Your goal :: Output only the lines below that start at the line containing "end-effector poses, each" and end at the line containing "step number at", with both ends kept.
"""
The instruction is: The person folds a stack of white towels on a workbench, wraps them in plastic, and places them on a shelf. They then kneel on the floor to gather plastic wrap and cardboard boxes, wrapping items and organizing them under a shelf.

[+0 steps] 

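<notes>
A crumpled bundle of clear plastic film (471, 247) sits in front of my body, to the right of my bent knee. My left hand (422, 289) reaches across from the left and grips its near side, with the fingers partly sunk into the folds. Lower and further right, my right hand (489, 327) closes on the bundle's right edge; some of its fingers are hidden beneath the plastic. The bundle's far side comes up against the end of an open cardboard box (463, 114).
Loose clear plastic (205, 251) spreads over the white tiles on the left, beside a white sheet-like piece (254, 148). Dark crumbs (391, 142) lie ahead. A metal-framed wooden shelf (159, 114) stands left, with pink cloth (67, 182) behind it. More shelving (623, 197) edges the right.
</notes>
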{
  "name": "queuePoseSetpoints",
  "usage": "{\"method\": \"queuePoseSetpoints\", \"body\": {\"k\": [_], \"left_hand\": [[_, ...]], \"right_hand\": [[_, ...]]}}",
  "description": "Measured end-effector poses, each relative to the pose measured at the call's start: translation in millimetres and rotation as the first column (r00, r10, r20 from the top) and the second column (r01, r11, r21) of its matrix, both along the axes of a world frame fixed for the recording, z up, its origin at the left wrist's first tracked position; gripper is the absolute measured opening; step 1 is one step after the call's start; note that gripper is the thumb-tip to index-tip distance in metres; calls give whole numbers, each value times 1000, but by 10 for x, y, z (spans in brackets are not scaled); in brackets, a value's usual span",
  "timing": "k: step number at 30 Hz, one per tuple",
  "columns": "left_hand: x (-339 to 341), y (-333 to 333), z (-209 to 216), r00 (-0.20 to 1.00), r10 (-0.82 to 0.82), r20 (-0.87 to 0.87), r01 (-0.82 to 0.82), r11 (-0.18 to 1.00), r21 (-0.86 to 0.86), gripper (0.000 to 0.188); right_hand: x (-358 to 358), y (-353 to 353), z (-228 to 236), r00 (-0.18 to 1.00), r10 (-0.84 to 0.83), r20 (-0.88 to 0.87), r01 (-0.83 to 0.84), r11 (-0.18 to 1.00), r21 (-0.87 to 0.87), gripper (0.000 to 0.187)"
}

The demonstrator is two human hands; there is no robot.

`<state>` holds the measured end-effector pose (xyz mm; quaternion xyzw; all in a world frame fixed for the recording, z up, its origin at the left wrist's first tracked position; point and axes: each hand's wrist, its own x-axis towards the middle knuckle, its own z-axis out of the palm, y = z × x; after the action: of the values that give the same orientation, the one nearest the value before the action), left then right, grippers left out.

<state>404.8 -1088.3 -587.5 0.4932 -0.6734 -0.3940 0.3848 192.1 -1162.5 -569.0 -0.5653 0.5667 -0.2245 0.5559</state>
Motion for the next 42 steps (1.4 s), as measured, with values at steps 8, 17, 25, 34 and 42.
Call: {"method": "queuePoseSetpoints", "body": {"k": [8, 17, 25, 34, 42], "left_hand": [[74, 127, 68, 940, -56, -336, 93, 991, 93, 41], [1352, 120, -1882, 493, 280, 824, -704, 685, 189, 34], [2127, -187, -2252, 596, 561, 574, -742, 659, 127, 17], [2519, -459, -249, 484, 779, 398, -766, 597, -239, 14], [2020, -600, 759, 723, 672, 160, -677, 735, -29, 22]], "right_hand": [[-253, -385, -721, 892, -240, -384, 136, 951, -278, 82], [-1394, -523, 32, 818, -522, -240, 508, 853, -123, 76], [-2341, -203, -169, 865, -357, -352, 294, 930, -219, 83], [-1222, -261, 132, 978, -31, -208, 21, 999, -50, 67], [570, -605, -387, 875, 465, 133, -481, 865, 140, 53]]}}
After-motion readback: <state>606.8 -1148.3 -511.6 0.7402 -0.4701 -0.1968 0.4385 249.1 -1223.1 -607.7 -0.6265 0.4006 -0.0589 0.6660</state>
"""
Response for this exercise ::
  "description": "Measured end-effector poses, each relative to the pose measured at the call's start: translation in millimetres and rotation as the first column (r00, r10, r20 from the top) and the second column (r01, r11, r21) of its matrix, both along the axes of a world frame fixed for the recording, z up, its origin at the left wrist's first tracked position; gripper is the absolute measured opening; step 1 is one step after the call's start; note that gripper is the thumb-tip to index-tip distance in metres; calls give whole numbers, each value times 1000, but by 10 for x, y, z (spans in brackets are not scaled); in brackets, a value's usual span",
  "timing": "k: step number at 30 Hz, one per tuple",

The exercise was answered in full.